Task brief: Even if the data beneath seems repetitive, write it all out again exactly.

Information supplied:
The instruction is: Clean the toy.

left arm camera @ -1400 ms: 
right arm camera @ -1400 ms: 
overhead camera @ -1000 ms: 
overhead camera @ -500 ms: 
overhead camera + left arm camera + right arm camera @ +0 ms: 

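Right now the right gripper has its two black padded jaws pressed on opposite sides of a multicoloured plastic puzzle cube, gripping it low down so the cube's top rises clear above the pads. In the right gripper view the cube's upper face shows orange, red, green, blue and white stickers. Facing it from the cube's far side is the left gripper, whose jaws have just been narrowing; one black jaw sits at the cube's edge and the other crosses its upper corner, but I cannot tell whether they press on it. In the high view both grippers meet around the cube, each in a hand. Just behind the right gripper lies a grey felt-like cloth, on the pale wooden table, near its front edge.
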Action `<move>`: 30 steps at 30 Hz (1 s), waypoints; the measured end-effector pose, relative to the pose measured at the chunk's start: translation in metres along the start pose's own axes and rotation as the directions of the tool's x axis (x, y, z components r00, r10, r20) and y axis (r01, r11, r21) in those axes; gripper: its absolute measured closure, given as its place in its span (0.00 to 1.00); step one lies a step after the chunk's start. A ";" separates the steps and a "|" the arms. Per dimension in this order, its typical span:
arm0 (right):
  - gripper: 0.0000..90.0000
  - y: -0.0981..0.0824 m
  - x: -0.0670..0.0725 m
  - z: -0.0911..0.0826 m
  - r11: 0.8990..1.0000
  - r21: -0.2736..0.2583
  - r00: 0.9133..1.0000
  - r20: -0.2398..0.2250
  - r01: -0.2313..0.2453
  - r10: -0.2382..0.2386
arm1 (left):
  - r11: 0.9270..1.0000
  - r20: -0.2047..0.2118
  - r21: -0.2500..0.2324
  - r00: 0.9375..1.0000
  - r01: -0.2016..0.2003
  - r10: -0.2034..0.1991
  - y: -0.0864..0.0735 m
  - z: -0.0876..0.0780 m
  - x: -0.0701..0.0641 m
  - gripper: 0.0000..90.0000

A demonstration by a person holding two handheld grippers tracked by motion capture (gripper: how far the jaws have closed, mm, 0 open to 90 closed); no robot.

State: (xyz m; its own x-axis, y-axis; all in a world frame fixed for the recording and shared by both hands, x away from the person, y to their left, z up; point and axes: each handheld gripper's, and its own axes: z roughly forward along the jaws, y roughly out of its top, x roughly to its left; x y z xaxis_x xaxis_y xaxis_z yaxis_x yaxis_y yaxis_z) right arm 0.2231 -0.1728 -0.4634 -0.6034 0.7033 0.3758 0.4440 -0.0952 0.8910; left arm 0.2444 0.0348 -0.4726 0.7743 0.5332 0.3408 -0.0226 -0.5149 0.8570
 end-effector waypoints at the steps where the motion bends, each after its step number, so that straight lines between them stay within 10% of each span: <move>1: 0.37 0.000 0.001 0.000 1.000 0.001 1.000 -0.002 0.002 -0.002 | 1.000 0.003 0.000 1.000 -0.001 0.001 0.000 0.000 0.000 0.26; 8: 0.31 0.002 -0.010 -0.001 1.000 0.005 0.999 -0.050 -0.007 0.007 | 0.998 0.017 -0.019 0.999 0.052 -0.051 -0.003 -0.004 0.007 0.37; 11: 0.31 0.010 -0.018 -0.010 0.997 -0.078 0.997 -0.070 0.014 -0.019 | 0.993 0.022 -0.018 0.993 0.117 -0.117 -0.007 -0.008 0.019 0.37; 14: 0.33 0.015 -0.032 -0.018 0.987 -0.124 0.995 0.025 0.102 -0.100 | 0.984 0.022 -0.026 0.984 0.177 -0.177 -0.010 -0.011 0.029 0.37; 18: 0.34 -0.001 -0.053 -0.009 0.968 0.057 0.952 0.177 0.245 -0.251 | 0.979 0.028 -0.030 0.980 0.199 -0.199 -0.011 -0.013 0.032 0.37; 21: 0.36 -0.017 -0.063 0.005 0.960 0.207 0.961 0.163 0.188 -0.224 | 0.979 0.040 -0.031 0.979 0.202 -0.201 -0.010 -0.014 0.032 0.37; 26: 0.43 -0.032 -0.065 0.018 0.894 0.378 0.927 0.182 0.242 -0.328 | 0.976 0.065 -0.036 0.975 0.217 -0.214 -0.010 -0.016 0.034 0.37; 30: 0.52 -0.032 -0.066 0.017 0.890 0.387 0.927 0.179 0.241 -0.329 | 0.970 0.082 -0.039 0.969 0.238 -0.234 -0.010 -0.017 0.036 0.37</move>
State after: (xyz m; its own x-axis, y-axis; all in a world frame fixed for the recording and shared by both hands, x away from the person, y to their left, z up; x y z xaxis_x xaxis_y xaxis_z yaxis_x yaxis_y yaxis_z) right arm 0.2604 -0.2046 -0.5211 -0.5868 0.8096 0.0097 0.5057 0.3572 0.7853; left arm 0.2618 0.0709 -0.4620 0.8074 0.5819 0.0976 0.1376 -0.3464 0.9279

Solution to the exercise:
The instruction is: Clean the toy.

left arm camera @ -1400 ms: 
right arm camera @ -1400 ms: 
overhead camera @ -1000 ms: 
overhead camera @ -500 ms: 
overhead camera + left arm camera + right arm camera @ +0 ms: 

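Right now the right gripper has its two black padded jaws pressed on opposite sides of a multicoloured plastic puzzle cube, gripping it low down so the cube's top rises clear above the pads. In the right gripper view the cube's upper face shows orange, red, green, blue and white stickers. Facing it from the cube's far side is the left gripper, whose jaws have just been narrowing; one black jaw sits at the cube's edge and the other crosses its upper corner, but I cannot tell whether they press on it. In the high view both grippers meet around the cube, each in a hand. Just behind the right gripper lies a grey felt-like cloth, on the pale wooden table, near its front edge.
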Action `<move>`: 30 steps at 30 Hz (1 s), waypoints; the measured end-effector pose, relative to the pose measured at the chunk's start: translation in metres along the start pose's own axes and rotation as the directions of the tool's x axis (x, y, z components r00, r10, r20) and y axis (r01, r11, r21) in those axes; gripper: its absolute measured closure, given as its place in its span (0.00 to 1.00); step one lies a step after the chunk's start. A ";" separates the steps and a "|" the arms. Per dimension in this order, its typical span:
arm0 (right):
  - gripper: 0.0000..90.0000
  - y: -0.0981..0.0824 m
  - x: -0.0670..0.0725 m
  - z: -0.0911..0.0826 m
  - r11: 0.8990..1.0000
  - r21: -0.2736..0.2583
  - r00: 0.9133..1.0000
  - r20: -0.2398..0.2250
  - r01: -0.2313..0.2453
  - r10: -0.2382..0.2386
arm1 (left):
  - r11: 0.9270..1.0000
  - r20: -0.2047..0.2118
  - r21: -0.2500..0.2324
  - r00: 0.9375..1.0000
  - r01: -0.2016..0.2003
  - r10: -0.2034..0.1991
  - y: -0.0864..0.0735 m
  - z: -0.0876..0.0780 m
  - x: -0.0701..0.0641 m
  - gripper: 0.0000..90.0000

A demonstration by a person holding two handheld grippers tracked by motion capture (gripper: how far the jaws have closed, mm, 0 open to 90 closed); no robot.

State: (xyz m; its own x-axis, y-axis; all in a world frame fixed for the recording and shared by both hands, x away from the person, y to their left, z up; point and axes: each handheld gripper's, and its own axes: z roughly forward along the jaws, y roughly out of its top, x roughly to its left; x y z xaxis_x xaxis_y xaxis_z yaxis_x yaxis_y yaxis_z) right arm 0.2231 -0.1728 -0.4634 -0.6034 0.7033 0.3758 0.4440 -0.0952 0.8910; left arm 0.2444 0.0348 -0.4726 0.7743 0.5332 0.3408 -0.0226 -0.5149 0.8570
 end-effector waypoints at the steps where the motion bends, each after its step number, so that straight lines between them stay within 10% of each span: <move>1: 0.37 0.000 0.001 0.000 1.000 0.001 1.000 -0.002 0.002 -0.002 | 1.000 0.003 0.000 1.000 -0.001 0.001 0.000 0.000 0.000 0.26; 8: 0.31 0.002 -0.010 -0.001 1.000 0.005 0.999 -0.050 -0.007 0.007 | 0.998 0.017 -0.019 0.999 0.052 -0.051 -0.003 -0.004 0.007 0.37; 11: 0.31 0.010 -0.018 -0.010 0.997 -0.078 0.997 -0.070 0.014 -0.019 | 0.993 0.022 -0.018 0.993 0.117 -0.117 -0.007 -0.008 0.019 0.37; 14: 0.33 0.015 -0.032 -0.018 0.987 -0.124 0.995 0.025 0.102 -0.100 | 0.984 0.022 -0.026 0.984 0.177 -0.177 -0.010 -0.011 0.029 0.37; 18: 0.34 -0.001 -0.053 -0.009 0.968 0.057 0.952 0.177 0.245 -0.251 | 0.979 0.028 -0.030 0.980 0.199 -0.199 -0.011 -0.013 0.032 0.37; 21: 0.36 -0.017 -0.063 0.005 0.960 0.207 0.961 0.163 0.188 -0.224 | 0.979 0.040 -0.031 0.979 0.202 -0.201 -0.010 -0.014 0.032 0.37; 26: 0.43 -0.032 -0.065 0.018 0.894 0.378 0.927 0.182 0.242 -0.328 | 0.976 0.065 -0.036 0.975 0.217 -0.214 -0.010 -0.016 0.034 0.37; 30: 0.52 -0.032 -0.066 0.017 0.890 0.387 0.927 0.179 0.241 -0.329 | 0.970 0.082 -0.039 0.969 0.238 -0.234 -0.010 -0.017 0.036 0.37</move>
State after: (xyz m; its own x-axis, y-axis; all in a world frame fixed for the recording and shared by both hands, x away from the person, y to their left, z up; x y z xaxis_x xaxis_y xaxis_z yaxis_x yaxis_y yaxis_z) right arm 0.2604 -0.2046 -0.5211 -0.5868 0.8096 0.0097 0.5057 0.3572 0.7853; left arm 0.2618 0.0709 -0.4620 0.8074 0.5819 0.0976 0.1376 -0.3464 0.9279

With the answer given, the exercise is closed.